In a way, it was. The house lights dimmed, and the beast came
alive with flashing lights, in a blast of fog. It was lifted,
as if by magic—though really by wires and hydraulic pulleys—into
the air above the stage, and contorted itself into various
shapes, flashing intricate patterns of color and light at
the nearly sold-out matinee house.
Which is some pretty freaky shit for a PG show presented with
an all-ages crowd in mind.
While this mechanical monster was the star of the show, the
band played, too. A big part of the performance was a concept
piece telling the story of a Christmas Eve, and a man who
meets a stranger in a bar, a stranger who in turn tells the
story of an angel visiting Earth on another Christmas Eve,
an angel who flies all over the world looking for . . .
Forget it.

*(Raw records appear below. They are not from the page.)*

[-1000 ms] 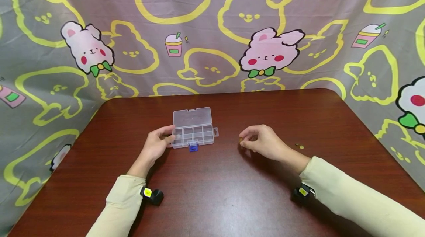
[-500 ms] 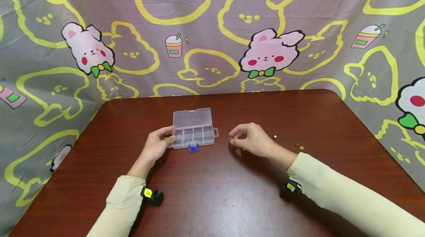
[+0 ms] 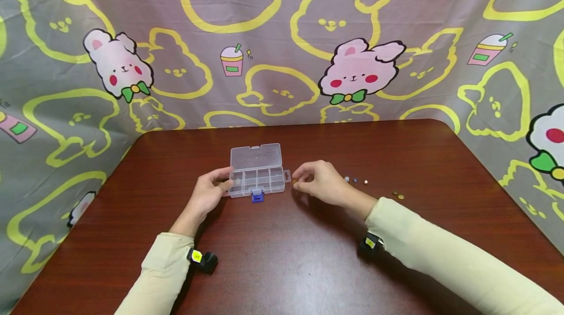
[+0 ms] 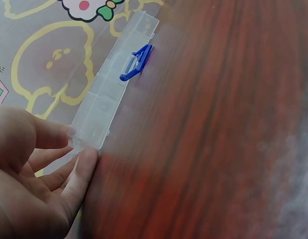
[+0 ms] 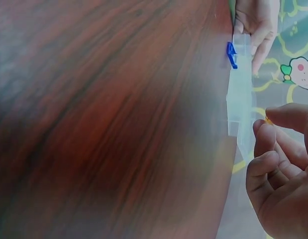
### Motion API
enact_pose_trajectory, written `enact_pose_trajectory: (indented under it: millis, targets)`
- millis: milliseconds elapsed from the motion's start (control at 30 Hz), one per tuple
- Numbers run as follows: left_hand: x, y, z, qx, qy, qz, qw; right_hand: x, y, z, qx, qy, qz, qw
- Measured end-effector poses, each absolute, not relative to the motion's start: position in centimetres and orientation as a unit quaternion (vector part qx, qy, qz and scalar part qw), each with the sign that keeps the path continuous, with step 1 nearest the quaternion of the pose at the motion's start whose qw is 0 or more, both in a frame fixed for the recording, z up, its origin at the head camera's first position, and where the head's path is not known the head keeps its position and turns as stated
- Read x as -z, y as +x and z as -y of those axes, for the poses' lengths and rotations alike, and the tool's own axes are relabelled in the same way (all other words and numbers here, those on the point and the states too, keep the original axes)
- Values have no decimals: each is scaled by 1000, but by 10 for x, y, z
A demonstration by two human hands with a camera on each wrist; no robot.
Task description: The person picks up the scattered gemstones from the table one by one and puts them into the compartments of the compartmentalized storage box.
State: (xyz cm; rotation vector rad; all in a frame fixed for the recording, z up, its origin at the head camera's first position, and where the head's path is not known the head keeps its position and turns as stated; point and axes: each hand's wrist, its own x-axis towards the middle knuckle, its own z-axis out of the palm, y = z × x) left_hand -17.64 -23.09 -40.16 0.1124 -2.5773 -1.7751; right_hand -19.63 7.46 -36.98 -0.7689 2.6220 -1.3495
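Note:
A clear plastic compartment box (image 3: 276, 186) lies on the table with its lid (image 3: 255, 157) raised at the back and a blue latch (image 3: 257, 198) at the front. My left hand (image 3: 207, 191) holds its left end between thumb and fingers; the left wrist view shows this hand (image 4: 39, 174) at the box's end wall. Just right of the box's hanging tab (image 3: 288, 176), my right hand (image 3: 323, 183) pinches a tiny amber-yellow piece (image 5: 267, 119) between thumb and forefinger. The fingertips hide most of the piece.
Behind the right hand lie a whitish bead (image 3: 347, 179), a dark bluish bead (image 3: 356, 181) and a pale bead (image 3: 365, 182). Farther right are small brass-coloured pieces (image 3: 400, 197). A patterned curtain (image 3: 282, 50) stands around the brown table (image 3: 282, 256).
My right hand has moved left with the tiny amber piece, closer to the box, uncovering small beads behind it. My left hand and the box have stayed in place.

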Motion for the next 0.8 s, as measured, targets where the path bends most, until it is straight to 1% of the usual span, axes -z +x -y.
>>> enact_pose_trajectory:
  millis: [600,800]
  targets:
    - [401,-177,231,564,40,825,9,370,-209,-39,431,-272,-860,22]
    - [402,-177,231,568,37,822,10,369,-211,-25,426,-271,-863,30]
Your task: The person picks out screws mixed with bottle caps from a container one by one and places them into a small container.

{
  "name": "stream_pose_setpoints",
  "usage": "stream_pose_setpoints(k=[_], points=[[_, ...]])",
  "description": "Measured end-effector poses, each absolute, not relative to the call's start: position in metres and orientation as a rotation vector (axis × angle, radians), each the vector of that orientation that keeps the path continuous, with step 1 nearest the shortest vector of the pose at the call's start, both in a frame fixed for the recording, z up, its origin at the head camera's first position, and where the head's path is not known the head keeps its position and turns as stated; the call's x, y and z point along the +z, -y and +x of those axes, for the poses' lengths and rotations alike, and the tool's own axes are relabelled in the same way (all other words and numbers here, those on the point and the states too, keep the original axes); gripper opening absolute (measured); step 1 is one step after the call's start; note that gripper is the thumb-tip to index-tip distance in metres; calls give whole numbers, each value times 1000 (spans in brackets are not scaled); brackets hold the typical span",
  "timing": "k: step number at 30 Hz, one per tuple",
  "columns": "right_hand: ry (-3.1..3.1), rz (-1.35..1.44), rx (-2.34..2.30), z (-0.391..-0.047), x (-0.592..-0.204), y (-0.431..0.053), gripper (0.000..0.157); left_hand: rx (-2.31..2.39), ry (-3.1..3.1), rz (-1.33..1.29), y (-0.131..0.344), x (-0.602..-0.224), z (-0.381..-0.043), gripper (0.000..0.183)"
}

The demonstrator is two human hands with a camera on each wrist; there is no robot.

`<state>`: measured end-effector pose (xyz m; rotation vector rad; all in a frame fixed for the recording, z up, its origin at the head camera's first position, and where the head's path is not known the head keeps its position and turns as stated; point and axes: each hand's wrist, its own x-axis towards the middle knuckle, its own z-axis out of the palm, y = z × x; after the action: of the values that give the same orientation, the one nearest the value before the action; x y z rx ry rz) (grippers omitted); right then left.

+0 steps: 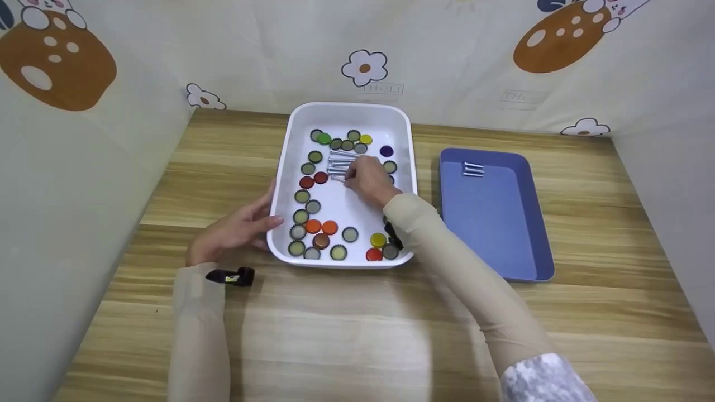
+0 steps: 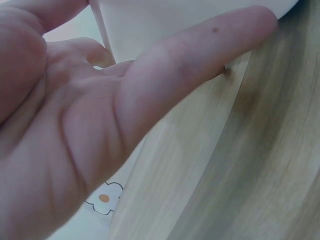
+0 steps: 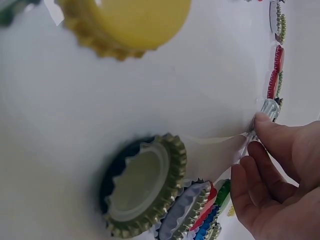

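A white tray [image 1: 346, 266] holds many bottle caps and a row of silver screws [image 1: 339, 162]. My right hand [image 1: 368, 177] is inside it, over the right end of the row. In the right wrist view, the thumb and fingertips of this right hand [image 3: 280, 175] pinch a screw [image 3: 249, 140], partly hidden by the fingers. My left hand [image 1: 240, 223] touches the tray's left wall from outside, thumb tip at the rim. Its fingers lie mostly straight along the outer wall in the left wrist view, where the palm of the left hand [image 2: 90, 115] faces the camera.
To the right stands a blue tray [image 1: 486, 223] with several screws [image 1: 473, 169] near its far left corner. Caps line the white tray's sides, including a yellow cap [image 3: 145, 20] and an upturned cap [image 3: 145, 185]. Patterned cloth walls [image 1: 447, 67] enclose the wooden table [image 1: 335, 335].
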<state>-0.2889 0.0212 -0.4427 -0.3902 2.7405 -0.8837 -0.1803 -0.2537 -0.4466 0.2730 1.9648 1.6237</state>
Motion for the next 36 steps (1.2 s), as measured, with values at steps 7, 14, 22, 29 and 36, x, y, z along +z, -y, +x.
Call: stream_pose_setpoints(k=[7, 14, 22, 29, 36], points=[[-2736, -391, -864, -288, -441, -21, 11, 1629, -1946, 280, 255, -446, -180, 84], [-2753, -404, -826, -289, -442, -21, 12, 1603, -1973, 278, 254, -445, -181, 85], [-2777, -416, -749, -288, -441, -20, 14, 1608, -1962, 290, 253, -445, -180, 86], [-2774, -417, -674, -289, -435, -20, 17, 1614, -1951, 281, 252, -444, -180, 85], [-2817, -476, -589, -293, -418, -17, 21, 1615, -1956, 291, 254, -444, -180, 85]])
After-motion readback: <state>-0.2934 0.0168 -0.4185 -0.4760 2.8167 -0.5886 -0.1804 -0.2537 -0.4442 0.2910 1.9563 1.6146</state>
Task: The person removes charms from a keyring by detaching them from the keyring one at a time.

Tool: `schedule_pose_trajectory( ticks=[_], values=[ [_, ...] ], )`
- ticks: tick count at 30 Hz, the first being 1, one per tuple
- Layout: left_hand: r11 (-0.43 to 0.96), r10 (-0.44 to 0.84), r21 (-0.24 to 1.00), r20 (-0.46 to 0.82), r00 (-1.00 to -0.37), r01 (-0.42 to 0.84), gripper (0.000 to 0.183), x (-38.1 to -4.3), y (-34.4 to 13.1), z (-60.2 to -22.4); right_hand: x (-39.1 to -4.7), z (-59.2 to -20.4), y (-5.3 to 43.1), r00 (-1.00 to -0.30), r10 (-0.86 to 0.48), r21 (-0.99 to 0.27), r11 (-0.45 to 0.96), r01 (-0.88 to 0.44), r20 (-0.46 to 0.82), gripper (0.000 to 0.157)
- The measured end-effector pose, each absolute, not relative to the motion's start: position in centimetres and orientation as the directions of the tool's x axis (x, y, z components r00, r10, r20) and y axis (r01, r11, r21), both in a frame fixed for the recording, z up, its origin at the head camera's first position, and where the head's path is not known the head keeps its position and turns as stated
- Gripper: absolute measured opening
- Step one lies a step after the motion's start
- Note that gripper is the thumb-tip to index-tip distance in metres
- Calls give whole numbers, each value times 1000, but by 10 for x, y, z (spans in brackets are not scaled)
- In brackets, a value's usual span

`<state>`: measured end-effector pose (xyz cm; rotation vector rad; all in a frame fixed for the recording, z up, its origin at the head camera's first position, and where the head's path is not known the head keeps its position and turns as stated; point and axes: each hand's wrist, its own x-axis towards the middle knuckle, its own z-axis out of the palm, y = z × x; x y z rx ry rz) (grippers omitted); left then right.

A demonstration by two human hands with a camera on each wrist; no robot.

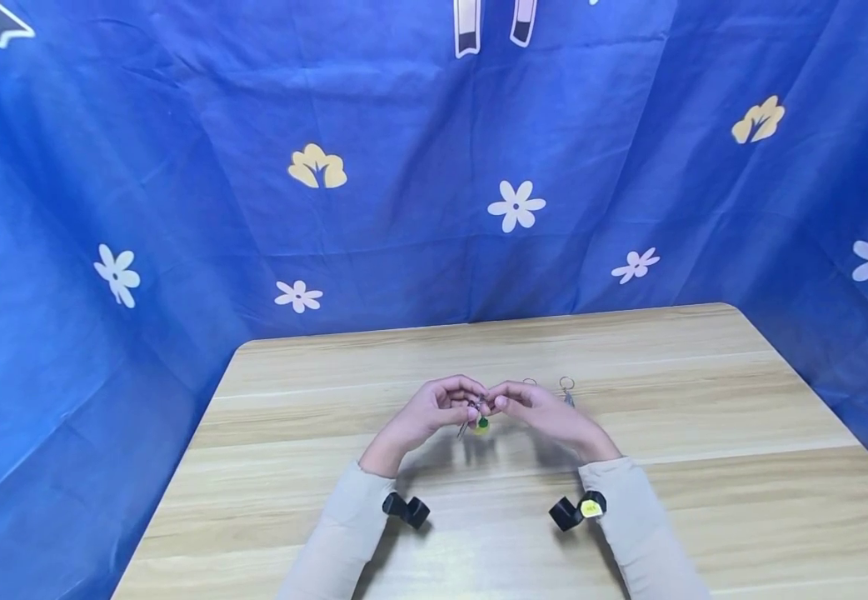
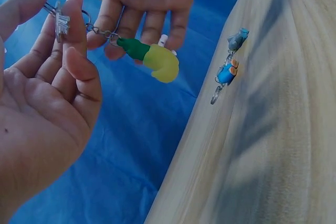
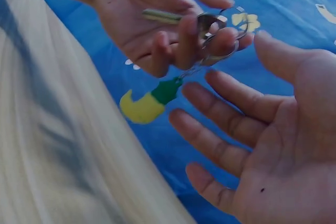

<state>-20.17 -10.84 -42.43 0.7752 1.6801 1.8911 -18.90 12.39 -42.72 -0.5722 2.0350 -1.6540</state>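
- Holding the key ring [image 2: 50, 8] between its thumb and index finger, the left hand [image 1: 430, 412] makes a pinch; these two fingers are together on the metal.
- The key [image 3: 161, 17] is also in this hand: in the right wrist view it lies across the inner side of the bent fingers, with its blade pointing toward the palm.
- The other fingers of the left hand are partly curled, as both wrist views show.
- From the ring hangs a short chain [image 2: 102, 31], and at its end is a charm [image 2: 163, 65], which is green at the top and yellow at the curved lower part.
- This charm hangs in the air above the table [image 1: 711, 517], just beside the fingers of the right hand [image 1: 545, 412].
- The right hand is not clamped on anything: its thumb and index finger stand apart, and the remaining fingers are extended and relaxed, with spaces between them.
- The thumb of the right hand is very near the ring; I cannot tell whether it touches it.
- In the head view the fingertips of both hands meet or nearly meet, over the middle of the table.
- Beyond the right hand, on the table, a blue charm with orange parts [image 2: 227, 73] and a grey-blue charm [image 2: 239, 39] lie near each other.
- Behind the table hangs a blue cloth [image 1: 404, 117] with flowers.
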Motion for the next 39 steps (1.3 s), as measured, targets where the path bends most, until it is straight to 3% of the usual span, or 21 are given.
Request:
schedule_pose_trajectory(
  ticks=[9,19,27,31,39],
  values=[
    [-106,710,994,85,-699,13,41,-201,-109,-425,-189,-434,119,-752,-655,-984,168,-59,-66,47],
    [-80,720,997,67,-691,13,41,-201,-109,-424,-187,-432,115,-732,-679,-985,159,-70,-57,39],
    [-72,714,997,66,-697,20,44,-200,-111,-423,-186,-433,113,-713,-698,-991,130,-38,-64,50],
    [-86,713,996,68,-698,9,45,-200,-111,-422,-186,-434,113,-698,-714,-993,115,-25,-65,45],
    [-50,698,998,61,-714,37,42,-201,-110,-421,-187,-432,113,-745,-665,-996,92,-11,-53,37]
  ],
)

Trying to explain the tissue-paper-and-Scotch-tape
plot would be like trying to relate the meaning and imagery
in Genesis’ “Return of the Giant Hogweed” to horticultural
practices of the 1970s. Proggy concepts do not bear close
examination. What TSO do well, however, is string together
a lot of Christmas tunes and original power ballads, on which
they hang heavy-metal guitar gestures, prog-rock flourishes
and irresistible arena-rock-style pandering. They (TSO, Inc.,
that is) hire very talented musicians (including a string
section drawn from the Albany Symphony), singers and a narrator
(here, godlike-voiced Bryan Hicks) to flawlessly hit the emotional
and musical high points.
Plus, they made it snow inside the TUC. Truly a gesture worthy
of the rest of the show’s immaculate overkill.